:: EXERCISE GOAL ::
In the entries below, find the line with "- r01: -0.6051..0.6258" and the line with "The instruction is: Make"; reproduce those two lines and all lines between them exactly, without pictures.

:: DATA UNDER STUDY ::

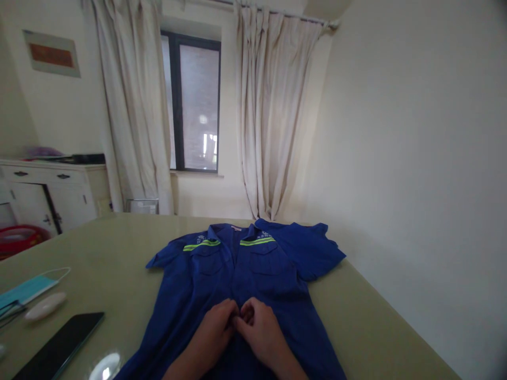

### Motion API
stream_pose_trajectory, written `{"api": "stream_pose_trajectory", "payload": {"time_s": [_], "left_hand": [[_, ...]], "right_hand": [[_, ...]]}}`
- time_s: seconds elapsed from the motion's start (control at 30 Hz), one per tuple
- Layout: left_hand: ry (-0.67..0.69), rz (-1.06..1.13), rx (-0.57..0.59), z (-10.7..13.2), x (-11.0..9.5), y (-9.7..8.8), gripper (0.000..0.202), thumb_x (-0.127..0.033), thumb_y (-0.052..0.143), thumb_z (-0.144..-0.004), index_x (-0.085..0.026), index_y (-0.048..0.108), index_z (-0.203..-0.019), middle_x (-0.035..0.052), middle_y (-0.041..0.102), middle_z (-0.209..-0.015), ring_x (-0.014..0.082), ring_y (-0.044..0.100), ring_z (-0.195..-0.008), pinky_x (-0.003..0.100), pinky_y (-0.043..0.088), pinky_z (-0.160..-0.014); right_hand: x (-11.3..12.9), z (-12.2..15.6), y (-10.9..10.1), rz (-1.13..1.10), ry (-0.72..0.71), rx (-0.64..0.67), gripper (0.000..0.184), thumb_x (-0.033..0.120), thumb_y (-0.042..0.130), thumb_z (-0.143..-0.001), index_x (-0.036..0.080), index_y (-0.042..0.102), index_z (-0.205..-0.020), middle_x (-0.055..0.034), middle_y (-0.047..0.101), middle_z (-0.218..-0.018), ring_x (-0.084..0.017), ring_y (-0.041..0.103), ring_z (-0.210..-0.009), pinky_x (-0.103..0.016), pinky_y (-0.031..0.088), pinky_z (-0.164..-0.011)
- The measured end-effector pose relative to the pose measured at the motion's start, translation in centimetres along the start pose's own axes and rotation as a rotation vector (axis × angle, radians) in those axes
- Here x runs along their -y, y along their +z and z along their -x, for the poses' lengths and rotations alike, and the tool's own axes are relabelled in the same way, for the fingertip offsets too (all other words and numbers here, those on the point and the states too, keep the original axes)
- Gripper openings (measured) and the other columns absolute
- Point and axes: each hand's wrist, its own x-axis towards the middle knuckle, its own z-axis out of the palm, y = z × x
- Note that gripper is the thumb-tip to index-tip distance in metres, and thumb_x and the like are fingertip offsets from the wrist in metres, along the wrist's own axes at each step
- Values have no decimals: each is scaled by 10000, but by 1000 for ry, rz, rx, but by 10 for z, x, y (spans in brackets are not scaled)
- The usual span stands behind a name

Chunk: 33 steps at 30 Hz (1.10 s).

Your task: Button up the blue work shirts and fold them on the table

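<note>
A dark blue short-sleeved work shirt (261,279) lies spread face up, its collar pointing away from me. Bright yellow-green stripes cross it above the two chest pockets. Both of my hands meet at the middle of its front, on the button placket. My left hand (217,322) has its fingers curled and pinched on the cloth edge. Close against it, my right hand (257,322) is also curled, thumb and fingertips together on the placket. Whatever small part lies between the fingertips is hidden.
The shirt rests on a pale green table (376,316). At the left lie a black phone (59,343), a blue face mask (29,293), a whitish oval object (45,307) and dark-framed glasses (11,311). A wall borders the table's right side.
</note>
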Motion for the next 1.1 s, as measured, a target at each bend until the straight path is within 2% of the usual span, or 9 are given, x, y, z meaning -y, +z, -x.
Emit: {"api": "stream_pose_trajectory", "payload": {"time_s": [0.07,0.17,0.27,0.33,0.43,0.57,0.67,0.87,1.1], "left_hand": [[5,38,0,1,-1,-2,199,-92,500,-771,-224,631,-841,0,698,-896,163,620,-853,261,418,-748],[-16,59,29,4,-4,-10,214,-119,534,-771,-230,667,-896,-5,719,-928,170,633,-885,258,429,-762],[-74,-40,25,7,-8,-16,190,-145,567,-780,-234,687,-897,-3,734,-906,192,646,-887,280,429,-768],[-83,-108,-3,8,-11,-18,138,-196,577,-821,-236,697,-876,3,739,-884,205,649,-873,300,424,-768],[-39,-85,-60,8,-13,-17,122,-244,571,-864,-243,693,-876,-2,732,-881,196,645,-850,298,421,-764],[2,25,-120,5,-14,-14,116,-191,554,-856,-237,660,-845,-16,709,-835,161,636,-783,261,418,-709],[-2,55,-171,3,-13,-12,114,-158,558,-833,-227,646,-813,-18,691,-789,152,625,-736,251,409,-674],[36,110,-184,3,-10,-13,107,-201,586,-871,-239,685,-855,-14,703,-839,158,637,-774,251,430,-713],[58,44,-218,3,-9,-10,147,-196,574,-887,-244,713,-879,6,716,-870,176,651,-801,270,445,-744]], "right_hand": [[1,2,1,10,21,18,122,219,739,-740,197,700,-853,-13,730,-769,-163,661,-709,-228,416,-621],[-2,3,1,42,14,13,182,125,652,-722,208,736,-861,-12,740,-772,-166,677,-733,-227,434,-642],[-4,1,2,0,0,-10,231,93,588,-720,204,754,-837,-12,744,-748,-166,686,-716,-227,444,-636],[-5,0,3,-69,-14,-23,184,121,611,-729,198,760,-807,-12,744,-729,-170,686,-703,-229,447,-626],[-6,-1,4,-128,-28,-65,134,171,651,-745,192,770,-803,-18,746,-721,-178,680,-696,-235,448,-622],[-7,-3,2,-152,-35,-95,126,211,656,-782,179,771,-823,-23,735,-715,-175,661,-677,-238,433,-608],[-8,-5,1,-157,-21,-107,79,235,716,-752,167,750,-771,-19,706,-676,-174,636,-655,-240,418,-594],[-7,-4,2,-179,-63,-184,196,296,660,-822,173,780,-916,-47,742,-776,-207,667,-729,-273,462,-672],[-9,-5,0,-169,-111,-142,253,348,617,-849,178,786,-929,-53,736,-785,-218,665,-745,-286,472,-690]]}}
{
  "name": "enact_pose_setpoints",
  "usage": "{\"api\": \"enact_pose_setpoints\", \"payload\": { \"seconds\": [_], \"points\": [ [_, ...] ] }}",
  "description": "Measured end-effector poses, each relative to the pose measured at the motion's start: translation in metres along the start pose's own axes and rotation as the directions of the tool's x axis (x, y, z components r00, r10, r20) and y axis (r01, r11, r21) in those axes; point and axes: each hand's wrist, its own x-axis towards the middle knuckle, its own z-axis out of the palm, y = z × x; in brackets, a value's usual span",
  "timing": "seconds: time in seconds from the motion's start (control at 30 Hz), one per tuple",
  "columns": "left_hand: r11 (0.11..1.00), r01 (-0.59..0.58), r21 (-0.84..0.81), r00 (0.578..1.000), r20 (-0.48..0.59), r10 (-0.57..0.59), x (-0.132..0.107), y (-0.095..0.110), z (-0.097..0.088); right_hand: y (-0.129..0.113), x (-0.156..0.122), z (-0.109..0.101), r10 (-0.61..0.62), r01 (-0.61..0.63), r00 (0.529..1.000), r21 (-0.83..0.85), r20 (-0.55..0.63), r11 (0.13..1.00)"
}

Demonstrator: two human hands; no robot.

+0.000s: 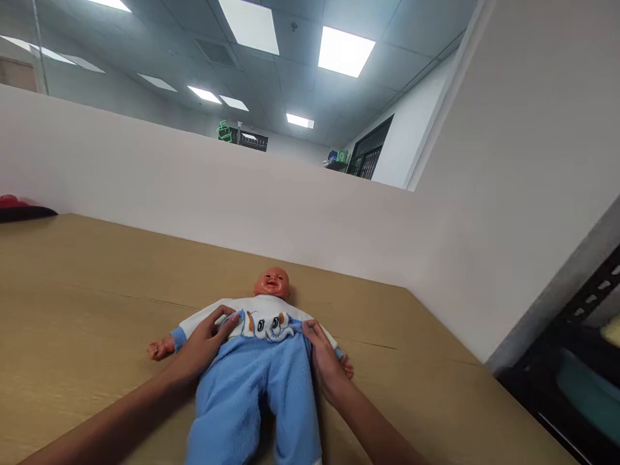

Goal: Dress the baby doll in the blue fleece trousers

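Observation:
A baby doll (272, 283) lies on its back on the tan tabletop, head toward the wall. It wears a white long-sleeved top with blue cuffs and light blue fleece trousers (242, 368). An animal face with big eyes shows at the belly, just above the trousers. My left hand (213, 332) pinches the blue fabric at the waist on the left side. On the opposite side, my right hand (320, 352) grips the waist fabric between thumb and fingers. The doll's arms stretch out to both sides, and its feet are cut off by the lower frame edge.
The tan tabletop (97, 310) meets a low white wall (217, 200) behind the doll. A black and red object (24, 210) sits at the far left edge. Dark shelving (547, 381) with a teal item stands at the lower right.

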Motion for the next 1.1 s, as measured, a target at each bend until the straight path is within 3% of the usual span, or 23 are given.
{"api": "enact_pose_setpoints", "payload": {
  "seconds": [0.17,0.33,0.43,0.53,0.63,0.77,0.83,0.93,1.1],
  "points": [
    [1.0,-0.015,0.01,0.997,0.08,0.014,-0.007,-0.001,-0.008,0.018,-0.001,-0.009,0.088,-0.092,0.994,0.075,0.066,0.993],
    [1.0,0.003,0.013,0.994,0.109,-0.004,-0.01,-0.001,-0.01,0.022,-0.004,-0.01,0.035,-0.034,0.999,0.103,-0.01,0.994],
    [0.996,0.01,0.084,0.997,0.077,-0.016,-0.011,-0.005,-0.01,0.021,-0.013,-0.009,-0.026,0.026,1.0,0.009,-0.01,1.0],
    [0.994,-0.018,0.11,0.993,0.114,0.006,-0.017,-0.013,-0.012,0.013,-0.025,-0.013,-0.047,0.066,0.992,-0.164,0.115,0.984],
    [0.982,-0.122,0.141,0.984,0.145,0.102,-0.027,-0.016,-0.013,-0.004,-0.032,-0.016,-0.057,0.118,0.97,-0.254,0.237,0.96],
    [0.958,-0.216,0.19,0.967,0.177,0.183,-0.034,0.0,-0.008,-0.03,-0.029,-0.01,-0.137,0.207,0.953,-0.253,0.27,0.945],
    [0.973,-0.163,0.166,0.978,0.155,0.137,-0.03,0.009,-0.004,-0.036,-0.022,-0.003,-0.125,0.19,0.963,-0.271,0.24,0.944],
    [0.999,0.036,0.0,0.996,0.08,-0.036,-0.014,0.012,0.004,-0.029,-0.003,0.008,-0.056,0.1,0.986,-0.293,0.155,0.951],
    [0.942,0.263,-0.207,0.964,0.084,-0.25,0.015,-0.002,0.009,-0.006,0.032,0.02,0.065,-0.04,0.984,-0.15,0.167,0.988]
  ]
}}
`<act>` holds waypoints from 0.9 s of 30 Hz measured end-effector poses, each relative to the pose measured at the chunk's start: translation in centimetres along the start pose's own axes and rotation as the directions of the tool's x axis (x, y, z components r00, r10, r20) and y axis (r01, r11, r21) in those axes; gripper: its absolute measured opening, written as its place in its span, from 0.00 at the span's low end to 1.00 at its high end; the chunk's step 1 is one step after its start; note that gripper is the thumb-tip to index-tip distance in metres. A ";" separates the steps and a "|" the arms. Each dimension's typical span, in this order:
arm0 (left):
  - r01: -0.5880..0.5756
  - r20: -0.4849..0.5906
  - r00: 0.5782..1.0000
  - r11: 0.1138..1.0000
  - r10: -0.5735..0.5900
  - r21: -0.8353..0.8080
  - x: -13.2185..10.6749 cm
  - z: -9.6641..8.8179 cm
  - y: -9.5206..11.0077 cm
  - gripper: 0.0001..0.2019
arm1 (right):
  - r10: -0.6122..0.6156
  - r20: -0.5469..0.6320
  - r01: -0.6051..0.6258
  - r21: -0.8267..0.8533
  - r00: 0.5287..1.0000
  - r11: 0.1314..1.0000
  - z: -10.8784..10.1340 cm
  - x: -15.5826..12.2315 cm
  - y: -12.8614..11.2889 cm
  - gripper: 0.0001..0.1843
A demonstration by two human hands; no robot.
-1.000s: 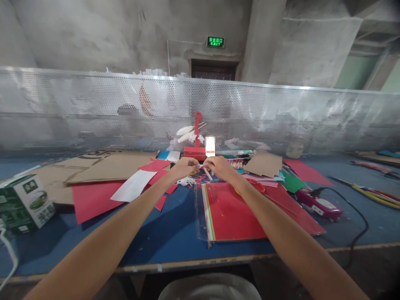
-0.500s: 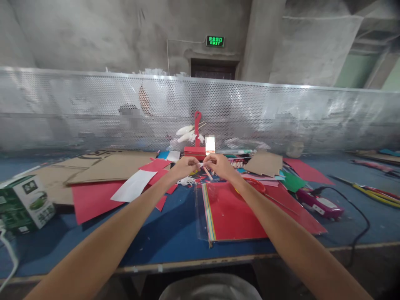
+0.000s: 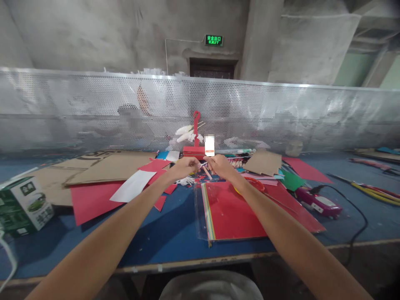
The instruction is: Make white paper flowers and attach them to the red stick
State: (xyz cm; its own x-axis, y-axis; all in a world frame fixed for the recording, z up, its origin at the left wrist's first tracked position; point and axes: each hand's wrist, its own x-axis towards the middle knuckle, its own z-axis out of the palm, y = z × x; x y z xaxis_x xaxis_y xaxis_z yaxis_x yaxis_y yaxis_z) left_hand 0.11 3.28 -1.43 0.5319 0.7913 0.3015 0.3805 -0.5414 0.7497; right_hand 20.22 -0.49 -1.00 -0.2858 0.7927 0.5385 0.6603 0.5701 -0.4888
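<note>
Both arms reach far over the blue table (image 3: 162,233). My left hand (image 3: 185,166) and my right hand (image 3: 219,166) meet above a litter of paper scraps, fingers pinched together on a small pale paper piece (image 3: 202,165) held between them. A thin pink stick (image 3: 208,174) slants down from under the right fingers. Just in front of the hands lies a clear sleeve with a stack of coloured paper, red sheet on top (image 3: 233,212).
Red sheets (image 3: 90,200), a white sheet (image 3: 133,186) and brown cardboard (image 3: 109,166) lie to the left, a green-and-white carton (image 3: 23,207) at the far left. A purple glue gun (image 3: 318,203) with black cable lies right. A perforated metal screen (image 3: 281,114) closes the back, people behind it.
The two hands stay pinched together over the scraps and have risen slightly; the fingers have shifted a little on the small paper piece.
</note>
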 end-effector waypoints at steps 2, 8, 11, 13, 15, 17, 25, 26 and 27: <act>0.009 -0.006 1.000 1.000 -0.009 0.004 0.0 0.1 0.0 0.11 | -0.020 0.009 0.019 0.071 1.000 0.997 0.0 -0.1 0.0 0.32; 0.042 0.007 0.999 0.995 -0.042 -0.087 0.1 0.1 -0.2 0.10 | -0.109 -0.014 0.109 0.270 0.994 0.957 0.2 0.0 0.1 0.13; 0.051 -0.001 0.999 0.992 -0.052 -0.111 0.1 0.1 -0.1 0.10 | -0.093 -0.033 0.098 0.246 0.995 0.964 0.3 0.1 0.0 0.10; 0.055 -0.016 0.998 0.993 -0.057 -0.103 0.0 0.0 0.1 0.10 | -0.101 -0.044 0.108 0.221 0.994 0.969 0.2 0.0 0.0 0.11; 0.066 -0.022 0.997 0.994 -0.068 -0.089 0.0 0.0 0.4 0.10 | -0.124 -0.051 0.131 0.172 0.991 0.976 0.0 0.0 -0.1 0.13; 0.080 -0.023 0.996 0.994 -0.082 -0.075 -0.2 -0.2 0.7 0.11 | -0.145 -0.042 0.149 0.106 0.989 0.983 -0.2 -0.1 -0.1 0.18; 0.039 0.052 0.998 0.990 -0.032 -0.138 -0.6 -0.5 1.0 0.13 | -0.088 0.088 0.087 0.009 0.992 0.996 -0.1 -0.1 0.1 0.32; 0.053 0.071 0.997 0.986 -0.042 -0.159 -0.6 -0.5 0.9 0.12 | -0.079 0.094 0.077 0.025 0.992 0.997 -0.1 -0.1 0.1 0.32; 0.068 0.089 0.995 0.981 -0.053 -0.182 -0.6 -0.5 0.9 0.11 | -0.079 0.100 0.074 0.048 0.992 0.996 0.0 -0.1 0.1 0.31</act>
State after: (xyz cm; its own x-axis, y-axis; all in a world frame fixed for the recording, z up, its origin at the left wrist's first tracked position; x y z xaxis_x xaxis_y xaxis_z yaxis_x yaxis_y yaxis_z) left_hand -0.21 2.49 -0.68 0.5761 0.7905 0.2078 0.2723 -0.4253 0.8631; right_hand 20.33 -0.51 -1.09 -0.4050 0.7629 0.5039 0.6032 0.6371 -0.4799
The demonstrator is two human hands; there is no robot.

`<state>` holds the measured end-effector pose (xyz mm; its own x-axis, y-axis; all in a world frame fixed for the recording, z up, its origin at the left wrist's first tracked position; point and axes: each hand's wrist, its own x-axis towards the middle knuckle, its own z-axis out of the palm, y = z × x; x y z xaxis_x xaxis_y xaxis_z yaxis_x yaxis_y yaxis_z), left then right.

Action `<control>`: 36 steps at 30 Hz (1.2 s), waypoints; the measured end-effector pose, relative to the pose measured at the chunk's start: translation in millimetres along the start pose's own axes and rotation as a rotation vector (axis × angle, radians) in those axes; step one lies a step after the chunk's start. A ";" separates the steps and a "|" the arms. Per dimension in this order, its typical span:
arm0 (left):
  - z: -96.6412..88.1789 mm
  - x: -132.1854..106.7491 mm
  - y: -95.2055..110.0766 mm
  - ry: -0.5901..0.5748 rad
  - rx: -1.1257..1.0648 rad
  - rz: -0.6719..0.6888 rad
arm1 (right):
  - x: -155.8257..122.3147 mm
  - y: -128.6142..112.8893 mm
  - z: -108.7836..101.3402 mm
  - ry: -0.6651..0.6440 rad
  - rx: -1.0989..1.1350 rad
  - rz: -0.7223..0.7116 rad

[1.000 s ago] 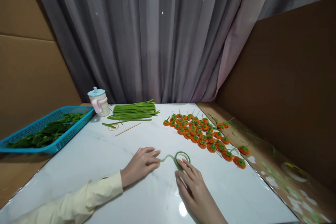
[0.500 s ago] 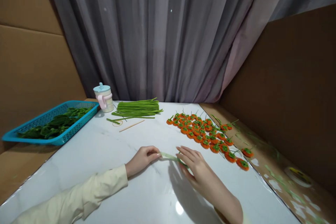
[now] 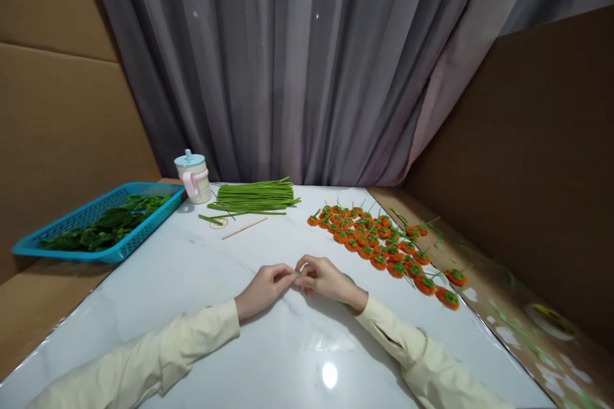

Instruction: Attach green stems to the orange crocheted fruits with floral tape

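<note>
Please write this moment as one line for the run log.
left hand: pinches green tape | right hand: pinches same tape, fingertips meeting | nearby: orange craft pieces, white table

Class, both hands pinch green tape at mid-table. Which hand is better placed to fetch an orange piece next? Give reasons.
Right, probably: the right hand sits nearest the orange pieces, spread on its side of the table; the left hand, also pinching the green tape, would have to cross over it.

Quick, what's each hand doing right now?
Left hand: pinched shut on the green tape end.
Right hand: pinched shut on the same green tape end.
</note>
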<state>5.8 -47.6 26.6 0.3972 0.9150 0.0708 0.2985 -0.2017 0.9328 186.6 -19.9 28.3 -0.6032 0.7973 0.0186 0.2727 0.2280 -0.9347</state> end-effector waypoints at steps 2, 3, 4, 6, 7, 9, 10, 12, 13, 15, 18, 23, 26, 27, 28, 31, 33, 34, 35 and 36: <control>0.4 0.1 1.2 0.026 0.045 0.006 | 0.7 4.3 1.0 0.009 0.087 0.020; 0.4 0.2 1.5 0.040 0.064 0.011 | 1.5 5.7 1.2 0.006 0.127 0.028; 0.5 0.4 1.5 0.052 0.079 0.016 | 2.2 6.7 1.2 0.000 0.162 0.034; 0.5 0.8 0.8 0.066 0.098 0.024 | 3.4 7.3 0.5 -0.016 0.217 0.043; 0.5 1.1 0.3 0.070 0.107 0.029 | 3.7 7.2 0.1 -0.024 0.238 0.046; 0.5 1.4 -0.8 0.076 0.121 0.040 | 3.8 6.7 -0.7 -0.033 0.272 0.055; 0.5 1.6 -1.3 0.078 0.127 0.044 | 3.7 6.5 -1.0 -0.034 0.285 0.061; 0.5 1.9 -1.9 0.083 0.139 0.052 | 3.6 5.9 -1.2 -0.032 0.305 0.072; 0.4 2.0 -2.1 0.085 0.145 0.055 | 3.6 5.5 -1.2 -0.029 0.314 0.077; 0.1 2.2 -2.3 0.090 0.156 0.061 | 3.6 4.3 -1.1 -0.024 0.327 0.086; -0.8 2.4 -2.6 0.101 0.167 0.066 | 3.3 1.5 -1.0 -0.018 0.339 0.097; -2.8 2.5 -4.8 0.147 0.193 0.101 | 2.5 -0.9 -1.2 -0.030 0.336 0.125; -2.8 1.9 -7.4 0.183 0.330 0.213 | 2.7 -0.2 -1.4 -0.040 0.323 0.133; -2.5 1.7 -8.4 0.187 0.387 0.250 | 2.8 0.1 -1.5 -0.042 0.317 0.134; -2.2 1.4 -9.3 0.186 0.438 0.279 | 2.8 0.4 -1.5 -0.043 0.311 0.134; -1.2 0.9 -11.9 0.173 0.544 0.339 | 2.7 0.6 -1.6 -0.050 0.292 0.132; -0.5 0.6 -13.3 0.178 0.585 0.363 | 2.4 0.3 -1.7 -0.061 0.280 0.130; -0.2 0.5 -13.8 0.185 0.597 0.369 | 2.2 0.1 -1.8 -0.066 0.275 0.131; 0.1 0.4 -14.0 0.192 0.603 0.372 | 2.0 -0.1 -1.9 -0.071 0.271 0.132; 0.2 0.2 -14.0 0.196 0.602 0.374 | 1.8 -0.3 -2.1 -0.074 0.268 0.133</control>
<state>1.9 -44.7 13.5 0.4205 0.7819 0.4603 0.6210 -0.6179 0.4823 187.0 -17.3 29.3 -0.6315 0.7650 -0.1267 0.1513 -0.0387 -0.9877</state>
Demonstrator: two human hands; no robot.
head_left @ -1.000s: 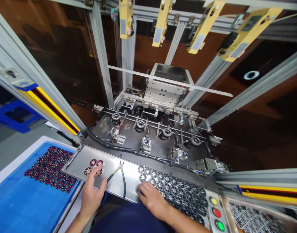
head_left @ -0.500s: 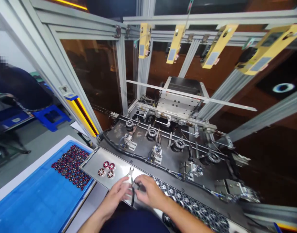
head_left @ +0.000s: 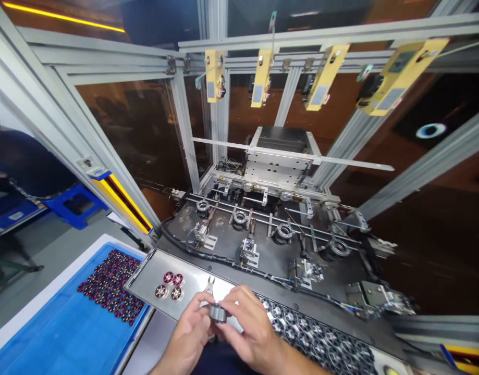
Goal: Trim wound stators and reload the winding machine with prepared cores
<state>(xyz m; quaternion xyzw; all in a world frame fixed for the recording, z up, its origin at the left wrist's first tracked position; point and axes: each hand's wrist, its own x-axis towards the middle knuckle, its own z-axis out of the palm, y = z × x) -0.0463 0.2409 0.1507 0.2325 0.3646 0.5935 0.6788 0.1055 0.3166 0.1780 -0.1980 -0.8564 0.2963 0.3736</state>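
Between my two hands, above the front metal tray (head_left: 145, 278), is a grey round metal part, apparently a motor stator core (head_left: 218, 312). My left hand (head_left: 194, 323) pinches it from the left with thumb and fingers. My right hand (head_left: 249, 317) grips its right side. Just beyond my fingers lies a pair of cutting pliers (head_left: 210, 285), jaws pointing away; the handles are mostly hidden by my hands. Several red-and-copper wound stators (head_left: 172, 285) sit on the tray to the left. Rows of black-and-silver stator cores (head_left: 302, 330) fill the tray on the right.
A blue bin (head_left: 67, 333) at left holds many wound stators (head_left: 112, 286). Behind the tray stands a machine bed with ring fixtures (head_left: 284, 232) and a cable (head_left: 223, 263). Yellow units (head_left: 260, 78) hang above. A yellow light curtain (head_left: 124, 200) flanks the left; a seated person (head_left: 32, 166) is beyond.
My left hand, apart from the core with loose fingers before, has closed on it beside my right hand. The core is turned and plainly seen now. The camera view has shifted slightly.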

:: SOLUTION FOR THIS PROBLEM ::
  - r01: -0.6051..0.6258
  - r21: -0.8267..0.8533
  - r00: 0.5287..1.0000
  - r11: 0.1314..1.0000
  - z: -10.8784..10.1340 cm
  - x: -15.5826..12.2315 cm
  - y: -12.8614..11.2889 cm
  - gripper: 0.0001..0.1843
A demonstration by two human hands; no robot.
-1.000s: 
-0.500s: 
+0.000s: 
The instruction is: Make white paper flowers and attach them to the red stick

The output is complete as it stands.